▶ _Work request_
Which lines in the data below contain the word "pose"? Copy each of them.

=======

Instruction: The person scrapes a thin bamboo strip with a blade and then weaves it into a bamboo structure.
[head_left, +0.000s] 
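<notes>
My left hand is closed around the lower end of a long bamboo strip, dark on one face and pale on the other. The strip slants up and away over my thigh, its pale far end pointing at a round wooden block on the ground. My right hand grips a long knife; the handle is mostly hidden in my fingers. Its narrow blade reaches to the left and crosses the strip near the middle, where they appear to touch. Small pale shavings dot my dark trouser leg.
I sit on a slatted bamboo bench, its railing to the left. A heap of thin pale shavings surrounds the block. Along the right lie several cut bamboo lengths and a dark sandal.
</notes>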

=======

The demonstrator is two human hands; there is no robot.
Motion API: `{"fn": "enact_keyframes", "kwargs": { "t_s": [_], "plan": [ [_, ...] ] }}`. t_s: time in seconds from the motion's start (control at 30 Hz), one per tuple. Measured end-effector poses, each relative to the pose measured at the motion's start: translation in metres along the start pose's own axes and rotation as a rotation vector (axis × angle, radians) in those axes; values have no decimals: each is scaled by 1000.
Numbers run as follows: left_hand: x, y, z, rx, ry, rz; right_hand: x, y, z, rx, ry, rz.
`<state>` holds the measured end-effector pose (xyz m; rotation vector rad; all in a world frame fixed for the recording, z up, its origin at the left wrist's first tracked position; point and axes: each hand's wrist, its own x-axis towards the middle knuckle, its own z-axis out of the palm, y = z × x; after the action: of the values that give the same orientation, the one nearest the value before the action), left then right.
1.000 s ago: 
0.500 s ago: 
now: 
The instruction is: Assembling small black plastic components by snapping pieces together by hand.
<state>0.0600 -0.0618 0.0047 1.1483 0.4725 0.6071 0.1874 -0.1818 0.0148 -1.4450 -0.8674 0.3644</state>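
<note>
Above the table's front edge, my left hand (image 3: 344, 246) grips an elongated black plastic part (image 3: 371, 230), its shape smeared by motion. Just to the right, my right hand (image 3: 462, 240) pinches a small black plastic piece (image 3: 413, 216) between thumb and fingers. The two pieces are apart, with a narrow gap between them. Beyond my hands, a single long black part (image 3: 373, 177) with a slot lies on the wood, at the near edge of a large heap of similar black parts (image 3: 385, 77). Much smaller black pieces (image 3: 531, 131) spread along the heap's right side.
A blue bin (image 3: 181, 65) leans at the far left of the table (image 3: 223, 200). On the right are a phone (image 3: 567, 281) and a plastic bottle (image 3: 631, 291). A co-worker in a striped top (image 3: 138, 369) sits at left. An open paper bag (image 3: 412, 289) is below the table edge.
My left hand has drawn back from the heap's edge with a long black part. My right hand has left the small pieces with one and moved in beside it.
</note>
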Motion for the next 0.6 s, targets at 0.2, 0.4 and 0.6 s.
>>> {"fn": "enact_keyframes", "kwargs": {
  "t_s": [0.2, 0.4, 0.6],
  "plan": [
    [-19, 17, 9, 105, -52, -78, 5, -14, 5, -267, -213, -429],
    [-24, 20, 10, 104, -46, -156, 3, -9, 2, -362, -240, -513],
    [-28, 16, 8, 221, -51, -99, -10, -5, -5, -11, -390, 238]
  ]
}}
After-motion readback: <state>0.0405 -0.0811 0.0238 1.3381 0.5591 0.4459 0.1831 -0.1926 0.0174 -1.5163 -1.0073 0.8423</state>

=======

▶ _Written reply_
Motion API: `{"fn": "enact_keyframes", "kwargs": { "t_s": [_], "plan": [ [_, ...] ] }}`. t_s: time in seconds from the motion's start (control at 30 Hz), one per tuple. Measured end-effector poses, each relative to the pose measured at the motion's start: translation in metres along the start pose's own axes and rotation as a rotation vector (axis × angle, radians) in those axes; values have no decimals: each is scaled by 1000.
`<state>` holds the measured end-effector pose (xyz m; rotation vector rad; all in a world frame fixed for the recording, z up, its origin at the left wrist's first tracked position; point and axes: each hand's wrist, its own x-axis towards the middle knuckle, its own z-axis out of the palm, y = z × x; after the action: of the values that give the same orientation, the one nearest the value before the action), left then right.

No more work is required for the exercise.